The research provides novel tools to modify wheat-root architecture to withstand dry conditions, said Gilad Gabay, a postdoctoral researcher in the plant sciences department at UC Davis and the first author of the paper.

“Roots play a very important role in plants,” he said. “The root absorbs the water and the nutrients to support plants growth. This finding is a useful tool to engineer root systems to improve yield under drought conditions in wheat. In light of the importance of wheat for the global population and global warming that increases more and more, the discovery is of great importance that will allow wheat to grow in widespread climate conditions,” he added.
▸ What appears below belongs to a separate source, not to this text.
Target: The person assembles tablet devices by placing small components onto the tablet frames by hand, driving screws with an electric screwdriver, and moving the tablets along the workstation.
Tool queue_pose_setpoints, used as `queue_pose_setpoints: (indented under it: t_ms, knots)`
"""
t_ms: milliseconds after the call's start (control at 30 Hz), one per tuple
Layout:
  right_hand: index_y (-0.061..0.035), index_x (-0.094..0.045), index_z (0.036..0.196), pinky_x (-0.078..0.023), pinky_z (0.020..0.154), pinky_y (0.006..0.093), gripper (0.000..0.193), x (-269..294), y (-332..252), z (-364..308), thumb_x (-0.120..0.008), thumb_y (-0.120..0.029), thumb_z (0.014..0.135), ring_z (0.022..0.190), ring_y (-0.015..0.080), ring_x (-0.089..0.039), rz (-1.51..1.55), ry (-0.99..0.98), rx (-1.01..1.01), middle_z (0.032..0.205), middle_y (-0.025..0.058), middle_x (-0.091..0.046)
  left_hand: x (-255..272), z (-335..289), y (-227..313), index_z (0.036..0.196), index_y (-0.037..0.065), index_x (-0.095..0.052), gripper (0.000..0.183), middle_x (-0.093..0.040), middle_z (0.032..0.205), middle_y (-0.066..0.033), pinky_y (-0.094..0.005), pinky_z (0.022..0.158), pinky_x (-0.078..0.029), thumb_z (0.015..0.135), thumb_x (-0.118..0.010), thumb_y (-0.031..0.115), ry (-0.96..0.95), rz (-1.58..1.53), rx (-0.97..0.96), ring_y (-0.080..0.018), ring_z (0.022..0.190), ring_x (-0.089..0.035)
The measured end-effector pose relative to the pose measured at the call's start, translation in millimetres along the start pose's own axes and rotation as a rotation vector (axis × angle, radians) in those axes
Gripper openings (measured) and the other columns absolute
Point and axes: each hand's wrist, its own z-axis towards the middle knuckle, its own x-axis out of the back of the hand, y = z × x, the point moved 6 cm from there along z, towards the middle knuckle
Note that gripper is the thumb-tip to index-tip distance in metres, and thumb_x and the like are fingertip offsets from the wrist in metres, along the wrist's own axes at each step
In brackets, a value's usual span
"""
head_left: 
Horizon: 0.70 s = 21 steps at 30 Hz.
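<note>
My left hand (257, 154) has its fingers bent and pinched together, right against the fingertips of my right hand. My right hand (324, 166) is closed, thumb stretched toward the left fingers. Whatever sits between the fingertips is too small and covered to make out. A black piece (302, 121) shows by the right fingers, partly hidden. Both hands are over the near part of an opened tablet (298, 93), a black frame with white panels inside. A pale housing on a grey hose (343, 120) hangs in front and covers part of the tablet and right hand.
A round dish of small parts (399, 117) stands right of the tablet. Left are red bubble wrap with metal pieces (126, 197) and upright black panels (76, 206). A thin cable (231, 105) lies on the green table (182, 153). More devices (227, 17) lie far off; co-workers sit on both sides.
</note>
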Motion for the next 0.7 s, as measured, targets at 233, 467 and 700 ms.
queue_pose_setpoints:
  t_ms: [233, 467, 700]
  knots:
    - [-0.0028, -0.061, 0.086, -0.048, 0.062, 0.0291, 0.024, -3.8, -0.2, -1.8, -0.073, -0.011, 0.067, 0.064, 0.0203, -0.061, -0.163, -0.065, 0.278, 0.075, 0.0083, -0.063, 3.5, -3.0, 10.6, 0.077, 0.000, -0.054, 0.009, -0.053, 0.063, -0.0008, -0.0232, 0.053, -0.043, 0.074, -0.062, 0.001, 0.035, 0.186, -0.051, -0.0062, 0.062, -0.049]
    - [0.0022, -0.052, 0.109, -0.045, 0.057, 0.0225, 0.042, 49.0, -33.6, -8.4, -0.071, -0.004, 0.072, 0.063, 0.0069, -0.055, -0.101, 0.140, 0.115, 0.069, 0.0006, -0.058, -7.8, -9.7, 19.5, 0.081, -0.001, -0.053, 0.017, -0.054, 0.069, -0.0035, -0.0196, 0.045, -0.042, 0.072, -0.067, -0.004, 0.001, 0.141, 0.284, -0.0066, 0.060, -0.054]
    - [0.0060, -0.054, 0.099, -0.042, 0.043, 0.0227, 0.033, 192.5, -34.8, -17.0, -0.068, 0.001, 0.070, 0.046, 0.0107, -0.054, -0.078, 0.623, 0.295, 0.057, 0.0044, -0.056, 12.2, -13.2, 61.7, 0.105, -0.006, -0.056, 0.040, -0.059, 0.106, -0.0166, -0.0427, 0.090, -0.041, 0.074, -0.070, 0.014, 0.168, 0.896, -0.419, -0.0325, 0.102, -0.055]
Much has been done to improve wheat production in recent years, but losses from water stress can erase other improvements. Plants that can adapt to low water conditions but have increased yield will be key to growing enough food for a growing population in the face of global warming, he continued.

The discovery of gene family OPRIII

Until now, little has been known about the genes that affect the root structure of wheat. The discovery of the gene family – known as OPRIII – and that different copies of these genes affect root length is a significant step, said Prof. Jorge Dubcovsky, the project leader in the lab where Gabay works. “The duplication of the OPRIII genes results in increased production of a plant hormone called jasmonic acid – found in several plants including jasmine – that causes, among other processes, the accelerated production of lateral roots,” Dubcovsky said. “Different dosages of these genes can be used to obtain different roots.”

To get longer roots, the team of researchers used CRISPR gene editing technology to eliminate some of the OPRIII genes that were duplicated in wheat lines with shorter roots. By contrast, increasing the copies of these genes caused shorter and more branched roots, but inserting a rye chromosome that resulted in decreased OPRIII wheat genes caused longer roots.

“Fine-tuning the dosage of the OPRIII genes can allow us to engineer root systems that are adapted to drought, to normal conditions, to different scenarios,” Gabay explained. Knowing the right combination of genes means researchers can search for wheat varieties that have those natural variations and breed for release to growers planting in low-water environments.

To date, regulation in most Western countries does not allow genetic improvement through artificial interventions to change gene expression. Faced with this limitation, scientists can transfer the garden using natural hybrids of existing varieties.